Для выполнения этого задания был выбран протеом Brachybacterium nesterenkovii (UP000195981). Сначала я получила TaxID организма, которому принадлежит геном, использовав конвейер:
grep "^OX" UP 000195981.swiss | tr ' ' '\n'|grep "^NCBI_TaxID=" | sort -u
Я получила TaxID организма: NCBI_TaxID=47847.
Далее я нашли АС сборки, получив соответствующие записи в Assembly, для этого я использовала конвейер:
grep 'DR' UP000195981.swiss | grep 'EMBL;' | cut -d ' ' -f 5 | tr -d ';'| elink -db 'nuccore' -target 'assembly ' | esummary | xtract -pattern DocumentSummary -element AssemblyAccession
Полученный результат содержал АС: GCF_900163655.1
Имея AC геномной сборки, я загрузила геном и таблицу локальных особенностей с помощью:
datasets download genome accession GCF_900163655.1 --include gff3 --include genome
Параметр --include gff3 указывает на добавление к архиву таблицы локальных особенностей в формате GFF3
После загрузки я распаковала архив с файлами: unzip ncbi_dataset.zip
Для поиска открытых рамок считывания я определила вариант генетического кода, который использует исследуемый организм:
efetch -db 'taxonomy' -id '47847' -format 'xml' | less
Элемент
Далее я нашла открытые рамки считывания, использовав конвейер:
getorf -sequence 'GCF_900163655.1_ASM90016365v1_genomic.fna' -outseq 'out' -table 11 -minsize 150
Параметр -table указывает на необходимую таблицу генетического кода, а параметр -minsize указывает на минимальный размер открытых рамок.
По полученным открытым рамкам я создала по ним белковую базу с названием 'ORFs': makeblastdb -in 'out' -dbtype prot -out 'ORFs'
Я проверила отсутствие элементов в трансляциях короче 50 аминокислотных остатков с помощью:
infoseq 'out' -only -length|sort -n|head -2|less
Из базы данных Swiss-Prot я скачала три последовательности различных ДНК-метилтрансфераз (P0AED9 (Dcm, m5C-метилтрансфераза, Escherichia coli), P0AEE8 (Dam, m6A-метилтрансфераза, Escherichia coli) и P23941 (m4C-метилтрансфераза, Bacillus amyloliquefaciens)), сгенерировав один файл (query_MTases.fasta) и использовав конвейер:
echo -e 'sw:P0AED9\nsw:P0AEE8\nsw:P23941'|seqret -filter 'list::stdin' -outseq 'query_MTases.fasta'
Я провела поиск по сходству последовательностей:
blastp -query 'query_MTases.fasta' -db 'ORFs' -outfmt 7 -out 'output_table'
По результатам поиска я получила файл 'output_table' со следующей информацией:
Находок с DCM_ECOLI: 1
Нахдок с DMA_ECOLI: 3
Находок с MTB1_BACAM: 0
Проанализировав находки, лучшей была выбрана находка с m5C-МТаза из E.coli (NZ_FWFG01000060.1_90 – название рамки), так как ее вес составил 27.7, наибольший из всех находок, и E-value равно 6.8. У этой находки высокое значение E-value и малый вес, что позволяет предположить, что этот участок может быть не гомологичным. Его координаты в геноме: 17762 - 17911 (данные о координатах рамки содержатся в файле 'out')

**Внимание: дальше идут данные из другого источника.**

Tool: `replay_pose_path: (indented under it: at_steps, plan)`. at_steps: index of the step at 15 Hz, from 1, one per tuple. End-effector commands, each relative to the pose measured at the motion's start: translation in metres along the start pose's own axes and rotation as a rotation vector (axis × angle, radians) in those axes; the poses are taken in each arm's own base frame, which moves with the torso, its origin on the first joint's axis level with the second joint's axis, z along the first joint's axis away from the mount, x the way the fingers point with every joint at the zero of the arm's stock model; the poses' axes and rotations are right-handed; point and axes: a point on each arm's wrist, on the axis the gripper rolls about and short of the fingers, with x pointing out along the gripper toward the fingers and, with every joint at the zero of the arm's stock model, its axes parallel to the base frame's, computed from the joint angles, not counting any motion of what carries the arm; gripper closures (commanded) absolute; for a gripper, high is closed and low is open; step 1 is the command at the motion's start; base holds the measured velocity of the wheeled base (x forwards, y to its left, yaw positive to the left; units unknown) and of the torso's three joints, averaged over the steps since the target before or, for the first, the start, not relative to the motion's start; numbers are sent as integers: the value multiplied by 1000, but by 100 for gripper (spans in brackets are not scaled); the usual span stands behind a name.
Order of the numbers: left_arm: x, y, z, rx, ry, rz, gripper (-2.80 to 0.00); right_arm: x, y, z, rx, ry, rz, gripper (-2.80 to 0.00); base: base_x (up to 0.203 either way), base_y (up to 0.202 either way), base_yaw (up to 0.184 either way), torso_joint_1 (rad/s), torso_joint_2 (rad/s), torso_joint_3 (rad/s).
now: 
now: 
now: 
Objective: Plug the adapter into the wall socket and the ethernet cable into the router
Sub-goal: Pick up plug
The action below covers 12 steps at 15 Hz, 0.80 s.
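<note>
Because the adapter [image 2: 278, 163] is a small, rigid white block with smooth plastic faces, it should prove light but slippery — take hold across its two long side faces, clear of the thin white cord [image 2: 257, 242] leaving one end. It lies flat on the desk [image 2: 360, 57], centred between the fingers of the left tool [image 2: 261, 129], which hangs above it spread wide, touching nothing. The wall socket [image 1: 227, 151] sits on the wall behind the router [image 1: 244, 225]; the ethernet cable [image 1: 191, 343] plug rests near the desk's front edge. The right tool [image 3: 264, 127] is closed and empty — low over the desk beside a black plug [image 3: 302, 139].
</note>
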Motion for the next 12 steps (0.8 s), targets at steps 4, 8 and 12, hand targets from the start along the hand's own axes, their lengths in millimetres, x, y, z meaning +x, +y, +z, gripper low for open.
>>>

Я определила, какие CDS из таблицы локальных особенностей генома располагаются рядом, выбрав необходимые столбцы и используя конвейер:
grep 'CDS' genomic.gff | grep '^NZ_FWFG01000060.1' | cut -f 4,5,7,9>CDS.tsv
Далее я выбрала соседние к выбранной находке кодирующие последовательности:
echo -e '17762\t17911\t-\tMY-ORF' | cat - CDS.tsv | sort -n | grep -C 3 'MY-ORF' > neighbors.tsv
В полученном файле была найдена CDS (ID=cds-WP_087103857.1), которая является carbohydrate ABC transporter permease. Координаты находки (17762 - 17911) и CDS (16878 - 17858) пересекаются.
Я проверила возможность нахождения CDS соответствующего находке с помощью поиска по аннотации кодирующих участков в геноме, используя конвейер:
elink -target 'protein' -db 'nuccore' -id ''NZ_FWFG01000060.1' | efilter -query '2.1.1.37' | efetch -format 'fasta' | less
В результате ни одного белка по данному запросу не было найдено.